Could you reproduce, word for word, everything below from the line containing "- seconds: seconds" down to the line containing "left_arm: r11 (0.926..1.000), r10", with both of those lines included and no others?
Provided material section start
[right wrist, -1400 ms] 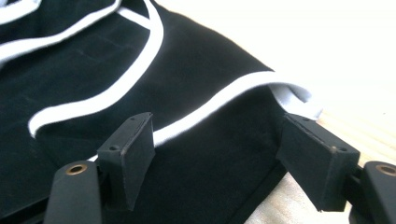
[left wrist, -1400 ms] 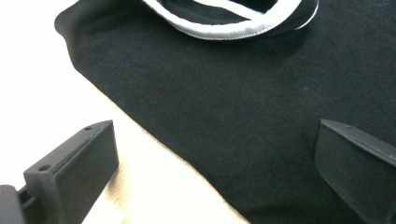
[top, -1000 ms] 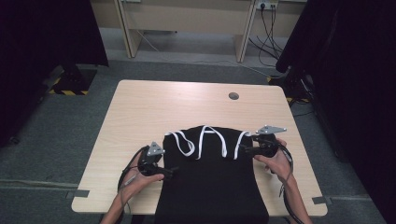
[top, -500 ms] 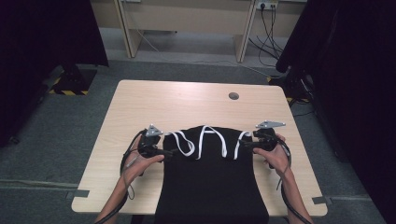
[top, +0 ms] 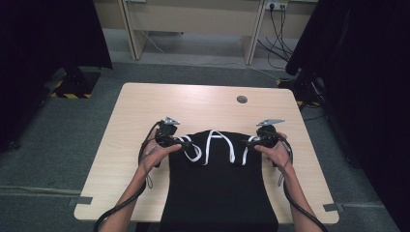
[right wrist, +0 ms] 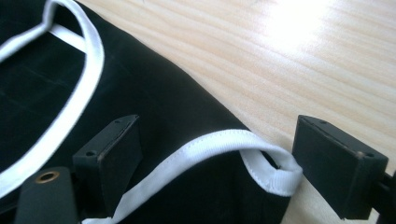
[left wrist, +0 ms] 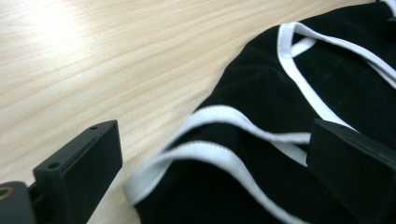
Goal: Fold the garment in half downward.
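Even overhead light on the desk (top: 145, 111), surroundings dim. Bright glare patches on the wood in both gripper views; near jaws slightly blurred.

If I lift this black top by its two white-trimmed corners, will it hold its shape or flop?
Probably flop: the black top lies limp, its near end drooping over the table edge. The white trim curls into loose loops, so it will likely sag between the open left tongs and right tongs. It looks thin, hence probably light.
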A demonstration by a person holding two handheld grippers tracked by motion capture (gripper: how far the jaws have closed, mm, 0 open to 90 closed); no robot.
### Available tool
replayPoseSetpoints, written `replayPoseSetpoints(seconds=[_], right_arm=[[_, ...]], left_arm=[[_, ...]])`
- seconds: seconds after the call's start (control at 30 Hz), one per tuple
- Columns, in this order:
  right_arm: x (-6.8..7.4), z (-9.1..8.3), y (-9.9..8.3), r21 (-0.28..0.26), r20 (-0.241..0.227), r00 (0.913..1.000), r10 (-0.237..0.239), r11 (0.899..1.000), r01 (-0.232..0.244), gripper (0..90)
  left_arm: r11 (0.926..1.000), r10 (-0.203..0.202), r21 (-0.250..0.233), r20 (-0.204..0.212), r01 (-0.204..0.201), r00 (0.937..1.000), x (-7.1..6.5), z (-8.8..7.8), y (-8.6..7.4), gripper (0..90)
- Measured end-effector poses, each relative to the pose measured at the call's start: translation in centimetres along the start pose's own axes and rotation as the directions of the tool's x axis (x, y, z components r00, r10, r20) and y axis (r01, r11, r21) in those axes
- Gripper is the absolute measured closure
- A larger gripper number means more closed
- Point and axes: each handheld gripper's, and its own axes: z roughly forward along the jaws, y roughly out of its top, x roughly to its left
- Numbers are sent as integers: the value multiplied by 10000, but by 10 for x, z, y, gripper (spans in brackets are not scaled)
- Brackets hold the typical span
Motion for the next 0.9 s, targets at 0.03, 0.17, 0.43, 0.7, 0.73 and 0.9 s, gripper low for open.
replayPoseSetpoints(seconds=[0.03,0.17,0.43,0.7,0.73,0.9], right_arm=[[0,2,0,106,56,10000,-8,9999,7,171],[2,5,1,139,184,9993,-340,9993,338,212],[5,1,-2,-188,-182,9966,-808,9966,804,511],[8,0,-4,-314,-771,9932,-868,9959,846,776],[8,-1,-3,-321,-806,9927,-896,9957,873,782],[12,-6,-2,-684,-928,9899,-1072,9925,1010,799]], left_arm=[[9999,-12,113,-34,13,10000,0,3,1,36],[9975,358,608,-176,-347,9992,-2,14,2,114],[9922,1128,598,-573,-1094,9920,-9,14,-1,441],[9961,863,199,-170,-860,9961,-9,12,-6,785],[9959,893,157,-198,-890,9958,-10,12,-6,796],[9940,1078,-175,-262,-1083,9938,-13,8,-6,822]])
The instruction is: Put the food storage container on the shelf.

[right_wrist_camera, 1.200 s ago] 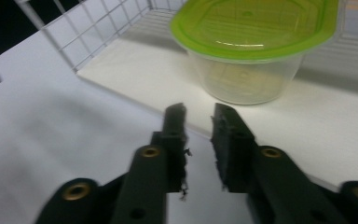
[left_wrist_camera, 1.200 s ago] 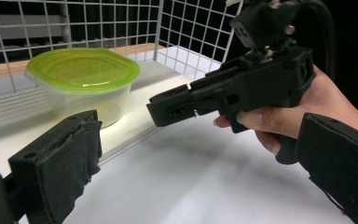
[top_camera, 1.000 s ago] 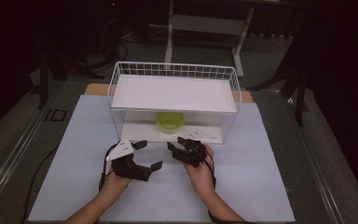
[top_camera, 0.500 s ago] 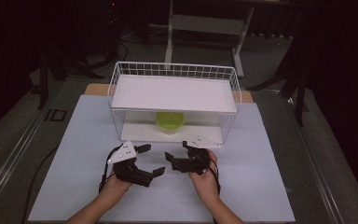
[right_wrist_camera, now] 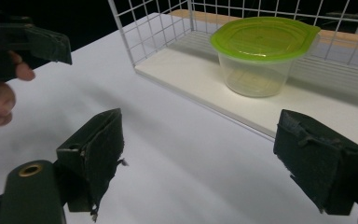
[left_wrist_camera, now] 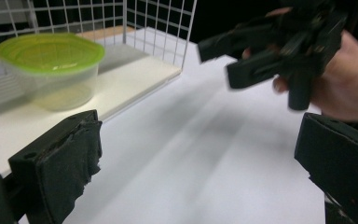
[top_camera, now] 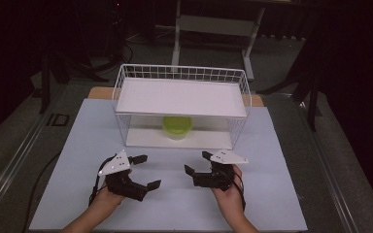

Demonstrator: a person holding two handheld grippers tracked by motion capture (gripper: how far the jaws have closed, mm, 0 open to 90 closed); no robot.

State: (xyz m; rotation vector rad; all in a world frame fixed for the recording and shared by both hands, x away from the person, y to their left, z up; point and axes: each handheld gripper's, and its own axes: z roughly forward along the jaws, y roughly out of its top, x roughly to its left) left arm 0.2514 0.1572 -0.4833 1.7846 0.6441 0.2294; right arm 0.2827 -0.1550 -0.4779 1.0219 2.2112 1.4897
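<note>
Green-lidded and see-through, one tub (top_camera: 177, 127) sits on the bottom shelf of one white wire rack (top_camera: 182, 104), ahead of both your claws and a little way off. You hold two claws over the white bench (top_camera: 272, 145). Your left claw (top_camera: 144, 171) is wide apart with nothing in it. Your right claw (top_camera: 198, 162) has just been opening and its jaws are wide, with nothing between them.
</note>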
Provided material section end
● **Solution for this problem**:
- seconds: seconds after the call's start (control at 30 Hz), one per tuple
- Columns, in this order:
  right_arm: x (-6.8..7.4), z (-9.1..8.3), y (-9.9..8.3), r21 (-0.28..0.26), r20 (-0.241..0.227), r00 (0.913..1.000), r10 (-0.237..0.239), r11 (0.899..1.000), r01 (-0.232..0.244), gripper (0..90)
  left_arm: r11 (0.926..1.000), r10 (-0.203..0.202), r21 (-0.250..0.233), r20 (-0.204..0.212), r01 (-0.204..0.201), r00 (0.937..1.000), x (-7.1..6.5), z (-8.8..7.8), y (-8.6..7.4), gripper (0..90)

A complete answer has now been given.